[Action item]:
Given the records below, pull every line with the word "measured" into the answer.

(Records to use begins)

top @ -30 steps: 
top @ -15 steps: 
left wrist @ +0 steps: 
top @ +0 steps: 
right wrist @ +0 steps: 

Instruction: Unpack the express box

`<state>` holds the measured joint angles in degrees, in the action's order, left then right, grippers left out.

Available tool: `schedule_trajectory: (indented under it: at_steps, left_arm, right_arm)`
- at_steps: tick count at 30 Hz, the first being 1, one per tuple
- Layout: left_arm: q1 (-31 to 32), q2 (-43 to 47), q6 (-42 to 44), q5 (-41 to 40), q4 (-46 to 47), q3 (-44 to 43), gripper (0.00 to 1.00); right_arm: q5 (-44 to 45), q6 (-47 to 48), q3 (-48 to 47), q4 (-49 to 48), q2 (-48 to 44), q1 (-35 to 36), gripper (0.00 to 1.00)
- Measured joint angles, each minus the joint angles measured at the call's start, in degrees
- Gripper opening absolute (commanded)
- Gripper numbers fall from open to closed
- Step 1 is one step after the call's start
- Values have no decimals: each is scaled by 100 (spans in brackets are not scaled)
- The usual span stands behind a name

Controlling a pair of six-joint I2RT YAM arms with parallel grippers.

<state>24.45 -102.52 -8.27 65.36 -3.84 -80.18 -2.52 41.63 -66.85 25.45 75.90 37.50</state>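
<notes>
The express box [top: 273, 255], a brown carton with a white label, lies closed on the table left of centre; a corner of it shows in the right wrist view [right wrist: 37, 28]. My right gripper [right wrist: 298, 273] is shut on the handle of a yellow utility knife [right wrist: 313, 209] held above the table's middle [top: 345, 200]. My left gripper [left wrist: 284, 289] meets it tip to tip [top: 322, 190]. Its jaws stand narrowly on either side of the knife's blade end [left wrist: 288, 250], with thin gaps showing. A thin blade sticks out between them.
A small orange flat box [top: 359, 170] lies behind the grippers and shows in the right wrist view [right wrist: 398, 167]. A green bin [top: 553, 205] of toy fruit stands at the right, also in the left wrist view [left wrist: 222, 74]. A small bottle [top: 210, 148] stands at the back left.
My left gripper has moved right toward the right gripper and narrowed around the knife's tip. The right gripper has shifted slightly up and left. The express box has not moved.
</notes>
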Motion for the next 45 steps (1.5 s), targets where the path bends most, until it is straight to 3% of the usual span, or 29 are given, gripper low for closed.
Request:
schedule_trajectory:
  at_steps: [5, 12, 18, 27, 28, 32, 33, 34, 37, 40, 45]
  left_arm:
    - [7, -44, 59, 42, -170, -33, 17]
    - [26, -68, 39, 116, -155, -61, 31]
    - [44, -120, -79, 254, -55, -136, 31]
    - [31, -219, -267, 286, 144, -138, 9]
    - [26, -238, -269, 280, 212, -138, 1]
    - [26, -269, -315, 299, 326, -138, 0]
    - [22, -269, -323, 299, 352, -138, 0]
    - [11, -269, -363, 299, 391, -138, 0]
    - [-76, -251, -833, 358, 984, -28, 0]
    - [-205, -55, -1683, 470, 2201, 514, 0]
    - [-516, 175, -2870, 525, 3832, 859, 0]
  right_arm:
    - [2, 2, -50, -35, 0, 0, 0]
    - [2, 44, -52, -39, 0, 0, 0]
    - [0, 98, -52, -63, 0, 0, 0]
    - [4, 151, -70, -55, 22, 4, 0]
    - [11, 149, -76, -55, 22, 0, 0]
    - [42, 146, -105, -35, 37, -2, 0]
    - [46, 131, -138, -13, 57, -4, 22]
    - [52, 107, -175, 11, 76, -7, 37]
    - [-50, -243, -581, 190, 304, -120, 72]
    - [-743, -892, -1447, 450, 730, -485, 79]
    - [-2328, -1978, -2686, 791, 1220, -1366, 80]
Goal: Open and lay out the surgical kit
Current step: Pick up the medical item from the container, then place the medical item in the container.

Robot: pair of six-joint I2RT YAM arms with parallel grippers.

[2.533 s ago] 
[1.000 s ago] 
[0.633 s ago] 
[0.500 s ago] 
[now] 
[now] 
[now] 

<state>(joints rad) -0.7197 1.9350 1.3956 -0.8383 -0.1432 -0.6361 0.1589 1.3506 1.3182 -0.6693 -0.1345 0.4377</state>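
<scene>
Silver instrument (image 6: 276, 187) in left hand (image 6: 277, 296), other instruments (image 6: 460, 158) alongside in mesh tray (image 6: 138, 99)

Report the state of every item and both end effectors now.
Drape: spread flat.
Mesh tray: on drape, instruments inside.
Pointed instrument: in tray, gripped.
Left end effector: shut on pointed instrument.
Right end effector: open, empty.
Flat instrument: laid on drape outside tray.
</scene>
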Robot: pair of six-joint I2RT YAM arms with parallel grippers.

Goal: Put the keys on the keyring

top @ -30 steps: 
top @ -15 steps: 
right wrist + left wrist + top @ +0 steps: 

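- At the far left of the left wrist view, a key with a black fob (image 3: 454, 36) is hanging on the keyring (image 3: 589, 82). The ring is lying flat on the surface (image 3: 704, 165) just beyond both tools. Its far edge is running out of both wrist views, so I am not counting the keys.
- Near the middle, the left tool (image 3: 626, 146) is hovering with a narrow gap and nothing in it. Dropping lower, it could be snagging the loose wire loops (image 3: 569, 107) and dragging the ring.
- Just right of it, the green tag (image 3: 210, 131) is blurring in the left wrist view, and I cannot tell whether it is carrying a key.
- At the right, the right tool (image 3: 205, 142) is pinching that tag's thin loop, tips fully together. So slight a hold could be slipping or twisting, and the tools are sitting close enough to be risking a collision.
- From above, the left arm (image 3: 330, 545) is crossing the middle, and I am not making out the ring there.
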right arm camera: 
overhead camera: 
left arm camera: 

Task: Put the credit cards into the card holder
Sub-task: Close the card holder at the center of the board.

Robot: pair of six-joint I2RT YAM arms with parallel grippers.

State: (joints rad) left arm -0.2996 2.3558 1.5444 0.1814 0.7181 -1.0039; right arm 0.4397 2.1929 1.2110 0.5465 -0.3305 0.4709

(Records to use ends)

[Task response]:
`<state>` holds the measured joint angles in degrees, in the action's order, left then right, grippers left out.
- Measured joint angles, each minus the joint angles measured at the call's start, in degrees

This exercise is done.